Leaving the images aside, transcribe all the data below exactly.

COLLECTED MATERIAL →
━━━━━━
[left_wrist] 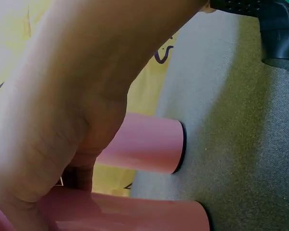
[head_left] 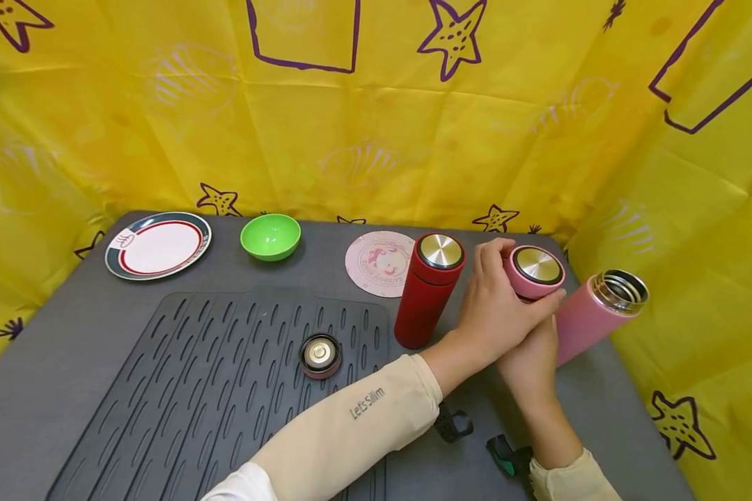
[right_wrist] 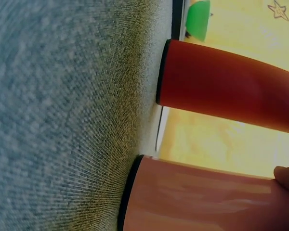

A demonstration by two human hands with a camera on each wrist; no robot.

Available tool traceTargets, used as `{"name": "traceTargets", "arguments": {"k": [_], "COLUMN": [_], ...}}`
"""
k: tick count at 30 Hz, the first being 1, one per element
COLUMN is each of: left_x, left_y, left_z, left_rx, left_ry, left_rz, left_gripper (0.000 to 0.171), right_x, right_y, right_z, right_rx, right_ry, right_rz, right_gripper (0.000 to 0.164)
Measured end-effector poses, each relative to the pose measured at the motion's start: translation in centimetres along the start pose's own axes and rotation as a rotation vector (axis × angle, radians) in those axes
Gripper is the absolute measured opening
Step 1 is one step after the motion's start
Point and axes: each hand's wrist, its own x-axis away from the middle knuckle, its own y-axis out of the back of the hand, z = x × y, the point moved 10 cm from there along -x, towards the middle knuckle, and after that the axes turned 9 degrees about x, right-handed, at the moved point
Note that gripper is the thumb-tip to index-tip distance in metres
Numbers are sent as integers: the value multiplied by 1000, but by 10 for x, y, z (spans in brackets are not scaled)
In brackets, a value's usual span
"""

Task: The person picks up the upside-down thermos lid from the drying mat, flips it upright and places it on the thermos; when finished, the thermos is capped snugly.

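Observation:
My left hand [head_left: 495, 309] grips the pink lid [head_left: 537, 268] with a silver disc on top, fingers on its far side and thumb in front. Below it, my right hand [head_left: 531, 362] holds the matching pink bottle [right_wrist: 197, 197], its fingers partly hidden behind the left hand. That bottle's base stands on the table in the right wrist view. To the right stands a second pink bottle [head_left: 585, 323] with its steel mouth uncovered. A red bottle [head_left: 427, 299] with its lid on stands left of my hands. One loose lid [head_left: 320, 355] lies upside down on the mat.
A grey ribbed drying mat [head_left: 213, 376] covers the table's left part. Behind it are an oval plate [head_left: 159, 243], a green bowl [head_left: 271, 238] and a round pink mat [head_left: 376, 263]. Yellow cloth [head_left: 376, 125] hangs along the back and sides.

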Motion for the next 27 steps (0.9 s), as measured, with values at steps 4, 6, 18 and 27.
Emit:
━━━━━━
TASK ANSWER →
[left_wrist] 
[head_left] 
[right_wrist] 

A demonstration by two human hands with a camera on each wrist; no robot.

Available tool traceTargets, used as `{"name": "traceTargets", "arguments": {"k": [_], "COLUMN": [_], ...}}`
"""
k: tick count at 30 Hz, the first being 1, one per element
COLUMN is each of: left_x, left_y, left_z, left_rx, left_ry, left_rz, left_gripper (0.000 to 0.171), right_x, right_y, right_z, right_rx, right_ry, right_rz, right_gripper (0.000 to 0.164)
Measured end-effector poses, each relative to the pose measured at the motion's start: translation in centimetres along the start pose's own axes and rotation as a rotation vector (axis × angle, radians) in those axes
Gripper is the absolute measured opening
Step 1 is one step after the motion's start
Point and axes: each hand's wrist, its own x-axis away from the middle knuckle, its own y-axis out of the back of the hand, z = x × y, the point moved 10 cm from there along -x, towards the middle knuckle, and after that the axes turned 9 degrees about x, right-handed, at the moved point
Note that gripper is the thumb-tip to index-tip distance in metres
Numbers are sent as integers: the value multiplied by 1000, but by 10 for x, y, z (spans in brackets are not scaled)
In brackets, a value's usual span
"""

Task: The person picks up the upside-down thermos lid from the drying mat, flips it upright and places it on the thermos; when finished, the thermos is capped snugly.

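Observation:
My left hand [head_left: 495, 309] grips the pink lid [head_left: 537, 268] with a silver disc on top, fingers on its far side and thumb in front. Below it, my right hand [head_left: 531, 362] holds the matching pink bottle [right_wrist: 197, 197], its fingers partly hidden behind the left hand. That bottle's base stands on the table in the right wrist view. To the right stands a second pink bottle [head_left: 585, 323] with its steel mouth uncovered. A red bottle [head_left: 427, 299] with its lid on stands left of my hands. One loose lid [head_left: 320, 355] lies upside down on the mat.
A grey ribbed drying mat [head_left: 213, 376] covers the table's left part. Behind it are an oval plate [head_left: 159, 243], a green bowl [head_left: 271, 238] and a round pink mat [head_left: 376, 263]. Yellow cloth [head_left: 376, 125] hangs along the back and sides.
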
Motion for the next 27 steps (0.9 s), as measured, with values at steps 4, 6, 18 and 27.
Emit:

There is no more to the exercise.